= Beginning of Section =

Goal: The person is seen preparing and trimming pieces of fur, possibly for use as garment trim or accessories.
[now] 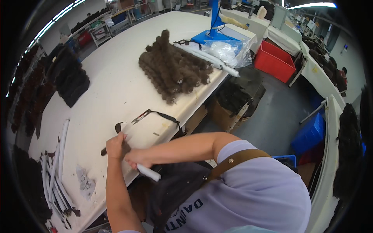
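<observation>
Both my hands work close together over the near edge of the white table. My left hand (115,146) is closed, pinching a narrow dark brown strip (103,152) whose ends stick out past the fingers. Just right of it, my right hand (137,157) grips a white tube (149,172) that slants down toward my body. A bit of brown fur shows between the hands; how it joins the tube is hidden. Beyond them lie small metal snips (140,116) on a black strap (166,116).
Brown fur pieces (175,68) are piled on the white table (105,77). White tubes (58,182) lie at left, beside a crumpled plastic bag (85,182). Farther off are a blue stand (213,37) and a red bin (274,61). A cardboard box (221,116) stands below the table edge.
</observation>
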Tool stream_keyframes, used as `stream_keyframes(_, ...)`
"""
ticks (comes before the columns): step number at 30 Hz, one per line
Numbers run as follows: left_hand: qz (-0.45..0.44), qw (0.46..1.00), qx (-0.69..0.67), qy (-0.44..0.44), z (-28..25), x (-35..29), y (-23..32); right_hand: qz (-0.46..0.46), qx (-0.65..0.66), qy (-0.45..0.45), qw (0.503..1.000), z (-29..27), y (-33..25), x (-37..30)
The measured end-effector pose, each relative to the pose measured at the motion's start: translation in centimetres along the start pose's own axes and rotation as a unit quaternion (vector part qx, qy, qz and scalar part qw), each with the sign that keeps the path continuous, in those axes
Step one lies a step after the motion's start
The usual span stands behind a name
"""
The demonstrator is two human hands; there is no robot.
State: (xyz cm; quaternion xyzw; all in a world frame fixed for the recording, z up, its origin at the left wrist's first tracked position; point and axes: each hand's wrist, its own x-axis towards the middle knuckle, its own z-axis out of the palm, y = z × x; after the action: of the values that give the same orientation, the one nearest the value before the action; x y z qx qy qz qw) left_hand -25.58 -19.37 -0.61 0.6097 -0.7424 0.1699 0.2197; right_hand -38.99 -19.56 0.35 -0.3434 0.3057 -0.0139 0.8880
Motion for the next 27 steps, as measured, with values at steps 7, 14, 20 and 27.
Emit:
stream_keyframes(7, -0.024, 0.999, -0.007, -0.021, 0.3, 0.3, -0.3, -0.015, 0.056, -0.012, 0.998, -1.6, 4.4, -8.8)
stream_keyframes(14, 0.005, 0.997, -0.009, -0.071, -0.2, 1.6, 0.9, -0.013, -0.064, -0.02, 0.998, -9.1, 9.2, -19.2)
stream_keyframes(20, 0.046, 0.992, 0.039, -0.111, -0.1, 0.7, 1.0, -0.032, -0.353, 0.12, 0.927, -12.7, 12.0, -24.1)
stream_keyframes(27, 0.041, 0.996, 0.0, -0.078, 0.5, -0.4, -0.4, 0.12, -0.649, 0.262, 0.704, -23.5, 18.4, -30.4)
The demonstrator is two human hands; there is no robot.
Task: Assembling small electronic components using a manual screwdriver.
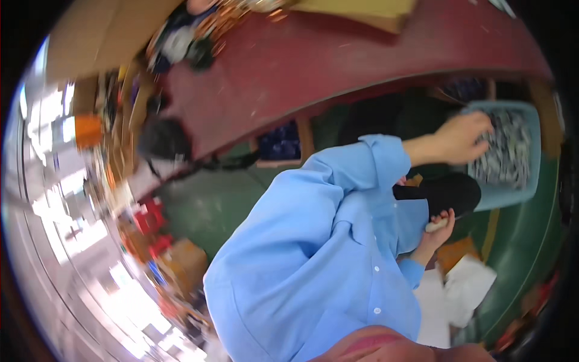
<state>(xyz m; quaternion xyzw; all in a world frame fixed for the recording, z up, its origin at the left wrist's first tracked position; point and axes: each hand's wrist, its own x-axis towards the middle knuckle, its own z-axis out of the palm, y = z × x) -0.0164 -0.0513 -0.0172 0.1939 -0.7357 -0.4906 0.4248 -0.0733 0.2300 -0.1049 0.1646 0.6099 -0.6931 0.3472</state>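
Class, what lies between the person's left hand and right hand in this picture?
In the head view, what looks like a black-trousered knee lies between the left hand and the right hand, which holds a pale piece.

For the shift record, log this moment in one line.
left hand: at light-blue bin of small grey pieces | right hand: holding small pale object | table: red

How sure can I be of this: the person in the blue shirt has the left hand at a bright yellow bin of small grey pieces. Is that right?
Not quite: the plastic bin is pale blue, not bright yellow, as the head view shows. The rest holds: the left hand of the person in the blue shirt is at it, and it contains small grey pieces.
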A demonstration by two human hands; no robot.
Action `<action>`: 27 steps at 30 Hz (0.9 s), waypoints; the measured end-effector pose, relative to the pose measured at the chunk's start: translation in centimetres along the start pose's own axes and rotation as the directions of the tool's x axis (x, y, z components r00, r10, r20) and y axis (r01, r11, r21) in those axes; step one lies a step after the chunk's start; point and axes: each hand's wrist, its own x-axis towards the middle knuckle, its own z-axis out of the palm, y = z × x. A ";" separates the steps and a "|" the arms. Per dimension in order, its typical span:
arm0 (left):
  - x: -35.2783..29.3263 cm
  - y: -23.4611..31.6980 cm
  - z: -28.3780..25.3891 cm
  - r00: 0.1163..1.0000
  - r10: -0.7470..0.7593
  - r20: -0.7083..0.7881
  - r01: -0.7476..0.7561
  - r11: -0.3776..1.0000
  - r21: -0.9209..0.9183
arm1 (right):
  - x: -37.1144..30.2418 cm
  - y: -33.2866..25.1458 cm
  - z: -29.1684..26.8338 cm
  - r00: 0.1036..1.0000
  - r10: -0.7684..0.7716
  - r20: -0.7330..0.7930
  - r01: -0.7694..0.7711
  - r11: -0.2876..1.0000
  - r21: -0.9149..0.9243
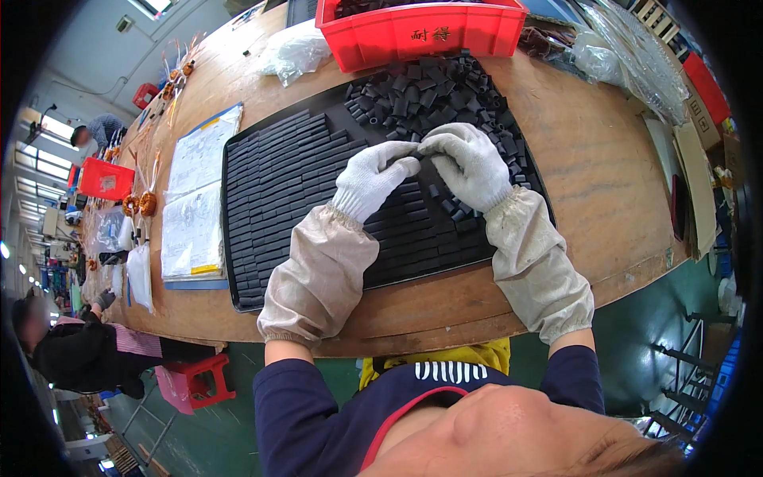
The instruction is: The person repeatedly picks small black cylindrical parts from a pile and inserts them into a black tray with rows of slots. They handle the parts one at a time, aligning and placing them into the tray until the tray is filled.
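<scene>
At the centre of the frame, the gloved left hand (pixel 370 179) and right hand (pixel 469 164) meet fingertip to fingertip above a black tray (pixel 238 294) on the wooden desk (pixel 604 183). Each grip looks pinched shut on a small black block (pixel 419 148) (mostly hidden by the gloves). Neat rows (pixel 286 167) fill the tray's left; a loose pile (pixel 429 91) sits just above the hands, within easy reach. Both wrists angle inward, sleeves over the tray.
</scene>
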 end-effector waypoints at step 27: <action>0.9 -2.3 -0.7 0.817 0.573 -0.062 -0.259 0.461 0.849 | -1.3 0.2 -0.5 0.927 0.017 0.374 0.118 0.935 -0.335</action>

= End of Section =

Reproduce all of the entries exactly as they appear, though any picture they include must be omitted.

## Response to the task
Goal: The person is seen preparing and trimming pieces of fur, possibly for use as garment trim or accessories.
[now] 
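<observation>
Both my hands work close together over the near edge of the white table. My left hand (115,146) is closed, pinching a narrow dark brown strip (103,152) whose ends stick out past the fingers. Just right of it, my right hand (137,157) grips a white tube (149,172) that slants down toward my body. A bit of brown fur shows between the hands; how it joins the tube is hidden. Beyond them lie small metal snips (140,116) on a black strap (166,116).
Brown fur pieces (175,68) are piled on the white table (105,77). White tubes (58,182) lie at left, beside a crumpled plastic bag (85,182). Farther off are a blue stand (213,37) and a red bin (274,61). A cardboard box (221,116) stands below the table edge.
</observation>
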Tool stream_keyframes, used as `stream_keyframes(_, ...)`
"""
ticks (comes before the columns): step number at 30 Hz, one per line
Numbers run as follows: left_hand: qz (-0.45..0.44), qw (0.46..1.00), qx (-0.69..0.67), qy (-0.44..0.44), z (-28..25), x (-35..29), y (-23..32); right_hand: qz (-0.46..0.46), qx (-0.65..0.66), qy (-0.45..0.45), qw (0.503..1.000), z (-29..27), y (-33..25), x (-37..30)
The measured end-effector pose, each relative to the pose measured at the motion's start: translation in centimetres along the start pose's own axes and rotation as a unit quaternion (vector part qx, qy, qz and scalar part qw), each with the sign that keeps the path continuous, in those axes
Step one lies a step after the motion's start
The usual span stands behind a name
"""
The demonstrator is two human hands; there is no robot.
State: (xyz cm; quaternion xyzw; all in a world frame fixed for the recording, z up, its origin at the left wrist's first tracked position; point and axes: each hand's wrist, its own x-axis towards the middle knuckle, its own z-axis out of the palm, y = z × x; after the action: of the values that give the same orientation, the one nearest the value before the action; x y z qx qy qz qw) left_hand -25.58 -19.37 -0.61 0.6097 -0.7424 0.1699 0.2197; right_hand -38.99 -19.56 0.35 -0.3434 0.3057 -0.0139 0.8880
Motion for the next 27 steps, as measured, with values at steps 7, 14, 20 and 27.
Emit:
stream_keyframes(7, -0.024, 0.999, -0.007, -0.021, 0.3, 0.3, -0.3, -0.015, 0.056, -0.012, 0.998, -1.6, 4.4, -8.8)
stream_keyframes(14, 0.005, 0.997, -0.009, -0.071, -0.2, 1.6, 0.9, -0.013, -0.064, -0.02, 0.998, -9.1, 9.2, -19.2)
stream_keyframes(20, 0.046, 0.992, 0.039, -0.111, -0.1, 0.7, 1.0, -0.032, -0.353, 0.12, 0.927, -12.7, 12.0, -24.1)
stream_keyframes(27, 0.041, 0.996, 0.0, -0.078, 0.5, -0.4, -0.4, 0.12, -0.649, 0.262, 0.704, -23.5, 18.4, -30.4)
The demonstrator is two human hands; there is no robot.
Task: Assembling small electronic components using a manual screwdriver.
<state>(xyz m; quaternion xyzw; all in a world frame fixed for the recording, z up, its origin at the left wrist's first tracked position; point and axes: each hand's wrist, its own x-axis towards the middle knuckle, its own z-axis out of the palm, y = z × x) -0.0164 -0.0513 -0.0172 0.1939 -0.7357 -0.4906 0.4248 -0.0733 0.2300 -0.1049 0.1646 0.6099 -0.6931 0.3472</state>
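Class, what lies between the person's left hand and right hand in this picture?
In the head view, what looks like a black-trousered knee lies between the left hand and the right hand, which holds a pale piece.

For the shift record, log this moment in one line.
left hand: at light-blue bin of small grey pieces | right hand: holding small pale object | table: red

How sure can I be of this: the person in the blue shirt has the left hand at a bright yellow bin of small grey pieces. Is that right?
Not quite: the plastic bin is pale blue, not bright yellow, as the head view shows. The rest holds: the left hand of the person in the blue shirt is at it, and it contains small grey pieces.
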A demonstration by two human hands; no robot.
Action `<action>`: 27 steps at 30 Hz (0.9 s), waypoints; the measured end-effector pose, relative to the pose measured at the chunk's start: translation in centimetres along the start pose's own axes and rotation as the directions of the tool's x axis (x, y, z components r00, r10, r20) and y axis (r01, r11, r21) in those axes; step one lies a step after the chunk's start; point and axes: each hand's wrist, its own x-axis towards the middle knuckle, its own z-axis out of the palm, y = z × x. A ";" separates the steps and a "|" the arms. Per dimension in order, its typical span:
arm0 (left):
  - x: -35.2783..29.3263 cm
  - y: -23.4611..31.6980 cm
  - z: -28.3780..25.3891 cm
  - r00: 0.1163..1.0000
  - r10: -0.7470..0.7593
  - r20: -0.7083..0.7881
  - r01: -0.7476..0.7561
  - r11: -0.3776..1.0000
  - r21: -0.9209..0.9183
arm1 (right):
  - x: -37.1144..30.2418 cm
  - y: -33.2866..25.1458 cm
  - z: -29.1684..26.8338 cm
  - r00: 0.1036..1.0000
  - r10: -0.7684..0.7716
  - r20: -0.7330..0.7930
  - r01: -0.7694..0.7711
  - r11: -0.2876..1.0000
  - r21: -0.9149..0.9243
The instruction is: The person repeatedly picks small black cylindrical parts from a pile and inserts them into a black tray with rows of slots. They handle the parts one at a time, aligning and placing them into the tray until the tray is filled.
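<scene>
At the centre of the frame, the gloved left hand (pixel 370 179) and right hand (pixel 469 164) meet fingertip to fingertip above a black tray (pixel 238 294) on the wooden desk (pixel 604 183). Each grip looks pinched shut on a small black block (pixel 419 148) (mostly hidden by the gloves). Neat rows (pixel 286 167) fill the tray's left; a loose pile (pixel 429 91) sits just above the hands, within easy reach. Both wrists angle inward, sleeves over the tray.
</scene>
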 end-effector waypoints at step 27: <action>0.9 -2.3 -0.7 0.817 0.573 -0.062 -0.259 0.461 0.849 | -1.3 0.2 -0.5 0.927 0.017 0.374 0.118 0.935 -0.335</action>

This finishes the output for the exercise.